Records for the task START
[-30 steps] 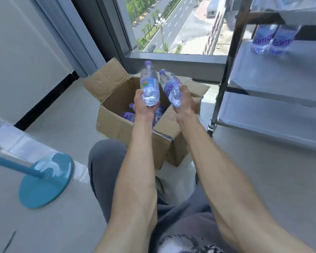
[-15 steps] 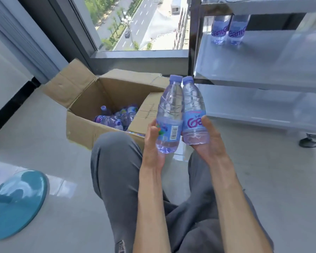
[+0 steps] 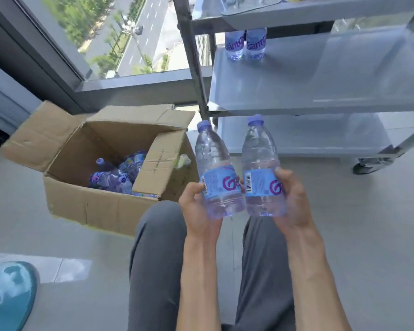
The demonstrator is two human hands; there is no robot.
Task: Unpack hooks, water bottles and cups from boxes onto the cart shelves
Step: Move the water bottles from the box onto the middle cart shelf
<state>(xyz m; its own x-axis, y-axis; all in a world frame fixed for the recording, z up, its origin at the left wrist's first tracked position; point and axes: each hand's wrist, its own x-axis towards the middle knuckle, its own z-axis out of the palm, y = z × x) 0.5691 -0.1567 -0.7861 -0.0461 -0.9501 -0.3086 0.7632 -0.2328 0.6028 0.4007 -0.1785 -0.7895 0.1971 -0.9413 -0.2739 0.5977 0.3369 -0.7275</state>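
Note:
My left hand (image 3: 198,211) grips a clear water bottle (image 3: 214,170) with a purple cap and blue label, held upright. My right hand (image 3: 294,201) grips a second, matching water bottle (image 3: 261,168) just to its right. Both bottles hang above my knees, in front of the metal cart's lower shelves. An open cardboard box (image 3: 86,204) on the floor to the left holds several more bottles (image 3: 115,175). Two bottles (image 3: 246,44) stand at the back left of the cart's middle shelf (image 3: 320,91).
The cart's bottom shelf (image 3: 308,139) sits just above the floor, with a caster wheel (image 3: 368,164) at the right. A cart upright (image 3: 194,68) stands between box and shelves. A window lies behind. A teal round base (image 3: 7,295) is at bottom left. My grey trouser legs (image 3: 158,259) fill the foreground.
Both hands have carried the bottles from above the box rightward and toward me, in front of the cart. The bottles, pressed together half a second ago, are now slightly apart.

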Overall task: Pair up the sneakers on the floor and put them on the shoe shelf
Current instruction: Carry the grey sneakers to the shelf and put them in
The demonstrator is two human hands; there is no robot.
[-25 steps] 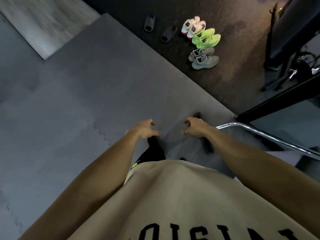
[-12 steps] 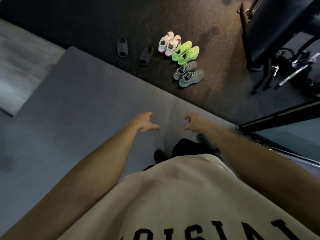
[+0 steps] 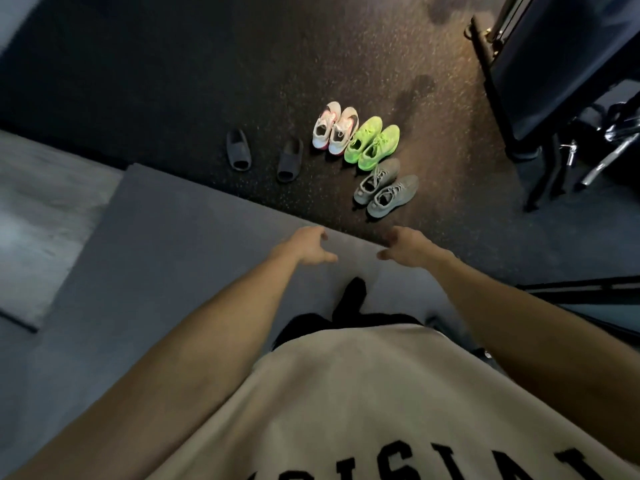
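Head view: both hands, left (image 3: 309, 248) and right (image 3: 404, 249), hung empty, fingers loose, short of grey sneakers (image 3: 386, 188); best pinch both heels together.

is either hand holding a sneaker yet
No. The left hand and right hand are both empty, fingers loosely curled, short of the grey sneakers.

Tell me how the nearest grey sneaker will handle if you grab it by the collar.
The grey sneaker looks knit and soft, so the collar probably folds when pinched. Likely light for its size. Its loose laces may dangle.
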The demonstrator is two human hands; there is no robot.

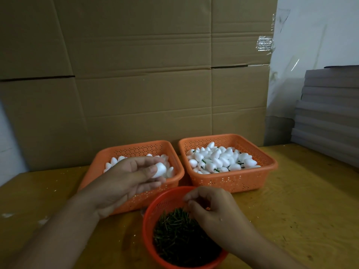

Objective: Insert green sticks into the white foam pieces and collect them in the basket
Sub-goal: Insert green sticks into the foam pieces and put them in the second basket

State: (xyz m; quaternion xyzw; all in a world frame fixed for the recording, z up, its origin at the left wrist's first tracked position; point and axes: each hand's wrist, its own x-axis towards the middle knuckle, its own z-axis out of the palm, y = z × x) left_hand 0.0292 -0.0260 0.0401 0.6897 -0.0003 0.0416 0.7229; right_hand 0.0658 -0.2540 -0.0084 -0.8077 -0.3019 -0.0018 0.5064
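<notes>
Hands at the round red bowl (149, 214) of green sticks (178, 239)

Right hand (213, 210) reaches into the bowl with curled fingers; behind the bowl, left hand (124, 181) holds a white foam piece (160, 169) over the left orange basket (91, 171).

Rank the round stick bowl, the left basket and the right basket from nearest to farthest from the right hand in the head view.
From the right hand:
1. Round stick bowl, directly under it.
2. Right basket, just beyond it.
3. Left basket, to its left, though too close to the right basket to rank firmly.

Dim, soft; edges perhaps warped
</notes>
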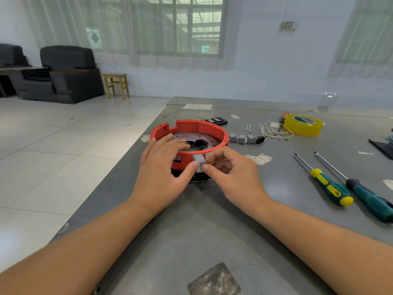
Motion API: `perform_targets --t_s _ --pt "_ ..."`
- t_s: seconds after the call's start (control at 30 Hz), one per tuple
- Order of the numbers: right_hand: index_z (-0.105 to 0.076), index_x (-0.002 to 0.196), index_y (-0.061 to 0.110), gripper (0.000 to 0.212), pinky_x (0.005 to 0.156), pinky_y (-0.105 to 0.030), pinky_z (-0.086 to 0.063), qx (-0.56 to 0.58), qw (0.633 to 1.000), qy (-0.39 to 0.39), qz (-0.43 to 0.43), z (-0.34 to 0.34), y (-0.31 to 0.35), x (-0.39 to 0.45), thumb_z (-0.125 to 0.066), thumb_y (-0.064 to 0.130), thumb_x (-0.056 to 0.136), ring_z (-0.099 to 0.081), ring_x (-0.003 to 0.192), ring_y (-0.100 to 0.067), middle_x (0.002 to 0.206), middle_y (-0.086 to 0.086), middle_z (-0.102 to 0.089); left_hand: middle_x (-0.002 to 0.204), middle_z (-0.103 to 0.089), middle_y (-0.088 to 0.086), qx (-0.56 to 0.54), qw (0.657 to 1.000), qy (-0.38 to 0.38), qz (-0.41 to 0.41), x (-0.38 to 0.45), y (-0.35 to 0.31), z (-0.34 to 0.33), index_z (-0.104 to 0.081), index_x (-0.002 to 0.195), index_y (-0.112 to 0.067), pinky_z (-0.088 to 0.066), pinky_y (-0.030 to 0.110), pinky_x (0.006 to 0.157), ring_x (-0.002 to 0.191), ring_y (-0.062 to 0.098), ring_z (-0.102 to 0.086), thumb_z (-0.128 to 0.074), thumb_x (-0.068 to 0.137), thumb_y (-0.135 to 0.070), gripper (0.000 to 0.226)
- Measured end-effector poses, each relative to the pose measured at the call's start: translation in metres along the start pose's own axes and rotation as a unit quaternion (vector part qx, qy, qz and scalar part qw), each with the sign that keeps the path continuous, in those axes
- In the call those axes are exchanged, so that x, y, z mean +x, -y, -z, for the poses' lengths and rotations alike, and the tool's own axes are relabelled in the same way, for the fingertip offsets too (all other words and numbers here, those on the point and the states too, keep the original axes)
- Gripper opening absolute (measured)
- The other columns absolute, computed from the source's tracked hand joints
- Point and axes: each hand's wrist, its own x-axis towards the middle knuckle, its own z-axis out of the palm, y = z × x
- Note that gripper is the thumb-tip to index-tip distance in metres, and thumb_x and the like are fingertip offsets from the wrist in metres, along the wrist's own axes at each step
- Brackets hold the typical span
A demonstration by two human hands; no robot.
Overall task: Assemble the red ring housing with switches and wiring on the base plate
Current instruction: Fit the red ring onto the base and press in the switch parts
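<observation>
The red ring housing [191,127] sits on a dark base plate [209,139] on the grey table. My left hand [162,169] rests over the ring's near wall, fingers inside the rim, thumb against a grey switch [199,161]. My right hand [231,173] pinches that switch with thumb and forefinger at the ring's near outer wall. Three more grey switches [242,139] and a black socket [259,139] lie in a row right of the ring. Short white wires [274,130] with terminals lie behind them.
A yellow tape roll [304,125] and a soldering iron [282,118] lie at the back right. Two screwdrivers [331,184] lie to the right. A black bit case [214,120] sits behind the ring. The table's left edge [136,145] runs close to the ring.
</observation>
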Motion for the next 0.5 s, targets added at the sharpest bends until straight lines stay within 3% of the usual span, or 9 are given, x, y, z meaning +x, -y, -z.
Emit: perform_targets --t_s 0.1,0.23,0.5 --pt "-0.07 0.089 0.026 0.017 0.073 -0.032 -0.06 -0.005 1.0 0.0 -0.001 -0.0011 -0.001 0.0005 -0.08 0.013 0.087 -0.071 0.077 -0.015 0.084 0.007 -0.073 0.12 -0.067 -0.015 -0.014 1.0 0.009 0.01 -0.0002 -0.0013 -0.0004 -0.071 0.119 -0.025 -0.018 0.037 0.129 0.128 0.009 -0.056 -0.064 0.09 -0.048 0.037" --pt "-0.07 0.089 0.027 0.016 0.072 -0.032 -0.06 -0.012 1.0 -0.004 -0.001 -0.0014 -0.0029 0.0024 -0.08 0.014 0.087 -0.07 0.076 -0.014 0.085 0.008 -0.072 0.109 -0.068 -0.014 -0.017 1.0 0.009 0.011 0.0011 -0.0017 -0.0015 -0.071 0.115 -0.024 -0.022 0.04 0.129 0.111 0.007 -0.06 -0.064 0.091 -0.045 0.032" --pt "-0.069 0.088 0.03 0.017 0.076 -0.037 -0.06 -0.019 1.0 -0.013 0.003 -0.0064 -0.0024 0.0057 -0.078 0.015 0.088 -0.07 0.078 -0.014 0.087 0.007 -0.072 0.107 -0.07 -0.007 -0.025 0.999 0.014 0.015 0.0036 -0.0007 -0.0036 -0.071 0.11 -0.017 -0.01 0.013 0.12 0.106 0.015 -0.064 -0.063 0.09 -0.039 0.03"
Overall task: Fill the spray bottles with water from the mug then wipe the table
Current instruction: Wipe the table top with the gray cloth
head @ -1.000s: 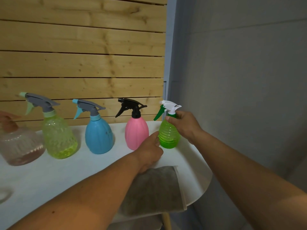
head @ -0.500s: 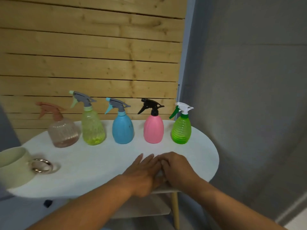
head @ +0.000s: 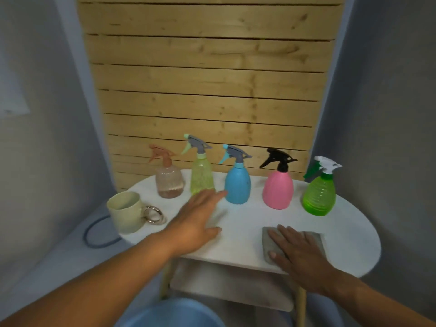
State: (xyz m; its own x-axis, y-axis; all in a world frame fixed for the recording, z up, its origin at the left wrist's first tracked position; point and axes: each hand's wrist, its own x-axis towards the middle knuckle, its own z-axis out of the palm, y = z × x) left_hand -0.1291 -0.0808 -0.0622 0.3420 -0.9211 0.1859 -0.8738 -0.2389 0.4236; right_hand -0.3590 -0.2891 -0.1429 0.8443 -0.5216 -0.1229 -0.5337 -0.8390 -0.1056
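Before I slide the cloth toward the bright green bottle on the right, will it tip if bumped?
Probably not easily: the green bottle has a wide base and looks partly filled. Its trigger head adds height, so a high knock might rock it. It stands near the table edge, so push gently.

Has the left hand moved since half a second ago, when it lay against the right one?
Yes. The left hand has gone left and toward the bottles, its fingertips now near the blue bottle, apart from the right hand on the cloth.

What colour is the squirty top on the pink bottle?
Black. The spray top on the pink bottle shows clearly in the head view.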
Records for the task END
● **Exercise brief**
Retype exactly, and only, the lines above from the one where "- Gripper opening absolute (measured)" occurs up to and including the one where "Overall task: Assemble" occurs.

● **Solution for this exercise**
- Gripper opening absolute (measured)
- The other columns absolute, computed from the source's tracked hand joints
- Point and axes: each hand's wrist, its own x-axis towards the middle knuckle, its own z-axis out of the palm, y = z × x
- Note that gripper is the thumb-tip to index-tip distance in metres, and thumb_x and the like are fingertip offsets from the wrist in metres, along the wrist's own axes at each step
- Brackets hold the typical span
A demonstration by two human hands; no robot.
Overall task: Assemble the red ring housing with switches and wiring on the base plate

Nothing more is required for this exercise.